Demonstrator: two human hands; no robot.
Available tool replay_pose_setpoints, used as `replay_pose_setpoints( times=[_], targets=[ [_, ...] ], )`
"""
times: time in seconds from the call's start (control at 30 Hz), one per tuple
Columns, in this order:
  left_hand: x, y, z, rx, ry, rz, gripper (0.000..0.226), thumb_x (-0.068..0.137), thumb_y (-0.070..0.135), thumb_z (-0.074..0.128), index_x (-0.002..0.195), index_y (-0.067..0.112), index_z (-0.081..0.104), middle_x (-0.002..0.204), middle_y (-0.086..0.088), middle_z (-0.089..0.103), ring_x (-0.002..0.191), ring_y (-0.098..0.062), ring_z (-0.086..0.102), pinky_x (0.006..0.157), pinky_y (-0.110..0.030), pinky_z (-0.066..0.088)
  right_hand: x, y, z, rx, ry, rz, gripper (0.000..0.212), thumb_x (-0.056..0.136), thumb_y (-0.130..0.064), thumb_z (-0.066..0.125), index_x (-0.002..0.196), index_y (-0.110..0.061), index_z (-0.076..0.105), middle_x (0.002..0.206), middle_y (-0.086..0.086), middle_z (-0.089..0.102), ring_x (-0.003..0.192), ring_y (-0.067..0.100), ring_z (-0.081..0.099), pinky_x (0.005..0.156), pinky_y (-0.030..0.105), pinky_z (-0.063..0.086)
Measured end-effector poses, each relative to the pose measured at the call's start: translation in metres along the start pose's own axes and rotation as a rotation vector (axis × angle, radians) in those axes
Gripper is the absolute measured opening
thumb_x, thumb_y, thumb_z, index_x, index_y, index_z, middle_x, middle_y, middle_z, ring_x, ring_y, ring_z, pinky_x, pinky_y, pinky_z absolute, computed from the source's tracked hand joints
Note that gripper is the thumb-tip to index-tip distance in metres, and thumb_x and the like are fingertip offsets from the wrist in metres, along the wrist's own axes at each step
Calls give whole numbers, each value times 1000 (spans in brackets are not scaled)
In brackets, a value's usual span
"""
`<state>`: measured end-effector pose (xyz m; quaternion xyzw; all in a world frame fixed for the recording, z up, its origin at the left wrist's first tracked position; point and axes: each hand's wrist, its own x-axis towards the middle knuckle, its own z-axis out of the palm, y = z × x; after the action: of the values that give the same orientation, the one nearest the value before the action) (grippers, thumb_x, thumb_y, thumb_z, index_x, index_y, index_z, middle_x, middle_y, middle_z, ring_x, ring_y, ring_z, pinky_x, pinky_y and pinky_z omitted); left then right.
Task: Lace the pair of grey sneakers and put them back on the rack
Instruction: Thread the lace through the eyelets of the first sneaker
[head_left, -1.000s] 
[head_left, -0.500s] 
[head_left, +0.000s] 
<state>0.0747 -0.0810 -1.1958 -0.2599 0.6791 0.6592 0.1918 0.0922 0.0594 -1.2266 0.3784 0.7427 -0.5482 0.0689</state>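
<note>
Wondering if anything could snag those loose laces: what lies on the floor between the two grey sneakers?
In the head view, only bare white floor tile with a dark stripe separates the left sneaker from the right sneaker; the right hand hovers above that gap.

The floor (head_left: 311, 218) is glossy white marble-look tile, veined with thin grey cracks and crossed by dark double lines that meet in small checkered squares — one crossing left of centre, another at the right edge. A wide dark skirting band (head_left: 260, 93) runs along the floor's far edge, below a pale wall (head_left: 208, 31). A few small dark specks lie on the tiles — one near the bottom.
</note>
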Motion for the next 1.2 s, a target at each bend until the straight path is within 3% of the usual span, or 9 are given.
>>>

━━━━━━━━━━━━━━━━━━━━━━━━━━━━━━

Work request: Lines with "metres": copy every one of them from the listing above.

Result of the exercise:
Measured end-effector poses, each relative to the pose measured at the call's start: translation in metres along the start pose's own axes and rotation as a rotation vector (axis × angle, radians) in those axes
Note that gripper is the thumb-tip to index-tip distance in metres, and thumb_x and the like are fingertip offsets from the wrist in metres, along the wrist's own axes at each step

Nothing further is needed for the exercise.